[DIRECTIONS] Compute how many lines in the data below hold the word "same", then report that number with nothing else.
(GIVEN DATA begins)
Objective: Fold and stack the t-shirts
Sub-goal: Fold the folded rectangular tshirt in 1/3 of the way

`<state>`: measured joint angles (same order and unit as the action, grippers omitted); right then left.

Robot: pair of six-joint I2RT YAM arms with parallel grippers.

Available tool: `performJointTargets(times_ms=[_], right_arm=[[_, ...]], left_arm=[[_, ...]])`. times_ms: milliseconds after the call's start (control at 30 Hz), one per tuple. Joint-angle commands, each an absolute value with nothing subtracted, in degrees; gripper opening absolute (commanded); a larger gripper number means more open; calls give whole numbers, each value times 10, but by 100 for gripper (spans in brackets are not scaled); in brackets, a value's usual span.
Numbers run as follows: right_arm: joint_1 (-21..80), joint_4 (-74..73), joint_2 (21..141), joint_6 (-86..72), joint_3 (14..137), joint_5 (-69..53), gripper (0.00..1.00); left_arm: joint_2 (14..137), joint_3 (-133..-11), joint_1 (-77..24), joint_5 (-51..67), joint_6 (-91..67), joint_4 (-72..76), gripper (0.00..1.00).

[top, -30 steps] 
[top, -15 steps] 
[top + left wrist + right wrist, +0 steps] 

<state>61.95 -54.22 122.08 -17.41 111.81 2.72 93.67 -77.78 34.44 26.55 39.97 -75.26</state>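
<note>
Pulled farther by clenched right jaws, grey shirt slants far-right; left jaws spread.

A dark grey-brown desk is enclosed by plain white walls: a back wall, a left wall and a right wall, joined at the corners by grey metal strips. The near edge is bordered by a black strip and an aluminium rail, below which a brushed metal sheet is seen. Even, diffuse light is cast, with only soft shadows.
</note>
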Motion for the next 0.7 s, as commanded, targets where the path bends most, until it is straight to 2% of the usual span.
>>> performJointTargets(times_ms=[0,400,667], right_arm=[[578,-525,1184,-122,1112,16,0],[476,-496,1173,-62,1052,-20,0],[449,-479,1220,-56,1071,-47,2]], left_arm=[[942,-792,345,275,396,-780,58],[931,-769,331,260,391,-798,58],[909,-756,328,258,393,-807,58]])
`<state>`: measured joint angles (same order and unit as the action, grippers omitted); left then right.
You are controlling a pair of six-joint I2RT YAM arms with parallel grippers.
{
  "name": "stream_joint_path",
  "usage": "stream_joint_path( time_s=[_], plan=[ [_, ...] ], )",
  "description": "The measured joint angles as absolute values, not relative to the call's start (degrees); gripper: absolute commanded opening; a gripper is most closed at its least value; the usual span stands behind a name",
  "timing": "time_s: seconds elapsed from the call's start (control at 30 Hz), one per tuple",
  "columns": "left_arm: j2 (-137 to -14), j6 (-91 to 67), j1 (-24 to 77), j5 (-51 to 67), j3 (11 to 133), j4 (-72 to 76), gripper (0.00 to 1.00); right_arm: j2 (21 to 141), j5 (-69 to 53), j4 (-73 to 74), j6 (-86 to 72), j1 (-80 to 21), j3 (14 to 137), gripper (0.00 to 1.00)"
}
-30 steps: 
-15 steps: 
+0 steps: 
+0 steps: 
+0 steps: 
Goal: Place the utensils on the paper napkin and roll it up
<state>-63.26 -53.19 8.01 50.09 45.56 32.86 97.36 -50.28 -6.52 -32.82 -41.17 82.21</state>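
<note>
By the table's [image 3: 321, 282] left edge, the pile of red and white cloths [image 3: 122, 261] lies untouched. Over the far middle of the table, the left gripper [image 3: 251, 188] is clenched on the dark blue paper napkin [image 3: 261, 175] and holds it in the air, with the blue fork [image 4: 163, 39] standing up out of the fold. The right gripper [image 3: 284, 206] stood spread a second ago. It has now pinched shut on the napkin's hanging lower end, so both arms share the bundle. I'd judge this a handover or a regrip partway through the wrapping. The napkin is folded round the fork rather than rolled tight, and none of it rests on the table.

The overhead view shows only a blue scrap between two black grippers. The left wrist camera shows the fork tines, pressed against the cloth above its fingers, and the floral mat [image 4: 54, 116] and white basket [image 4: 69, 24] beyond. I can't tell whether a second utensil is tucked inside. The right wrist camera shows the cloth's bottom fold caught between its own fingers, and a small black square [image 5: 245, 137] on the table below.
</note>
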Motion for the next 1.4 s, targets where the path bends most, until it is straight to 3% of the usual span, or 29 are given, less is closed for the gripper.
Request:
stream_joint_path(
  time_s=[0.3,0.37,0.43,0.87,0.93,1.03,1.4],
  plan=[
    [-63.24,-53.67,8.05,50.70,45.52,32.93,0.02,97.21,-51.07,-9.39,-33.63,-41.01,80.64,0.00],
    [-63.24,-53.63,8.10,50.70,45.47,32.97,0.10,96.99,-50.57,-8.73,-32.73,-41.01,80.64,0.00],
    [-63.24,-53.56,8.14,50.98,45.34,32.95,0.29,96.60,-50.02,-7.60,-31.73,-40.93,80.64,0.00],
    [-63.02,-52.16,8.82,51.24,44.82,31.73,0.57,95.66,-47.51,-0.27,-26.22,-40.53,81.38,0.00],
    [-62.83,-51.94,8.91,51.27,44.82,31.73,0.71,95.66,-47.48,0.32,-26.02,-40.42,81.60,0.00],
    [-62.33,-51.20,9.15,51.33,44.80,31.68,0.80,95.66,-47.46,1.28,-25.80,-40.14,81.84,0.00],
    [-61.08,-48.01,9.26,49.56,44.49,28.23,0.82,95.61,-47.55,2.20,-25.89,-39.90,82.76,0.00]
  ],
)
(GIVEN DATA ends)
[OUTPUT OF THE TASK] 2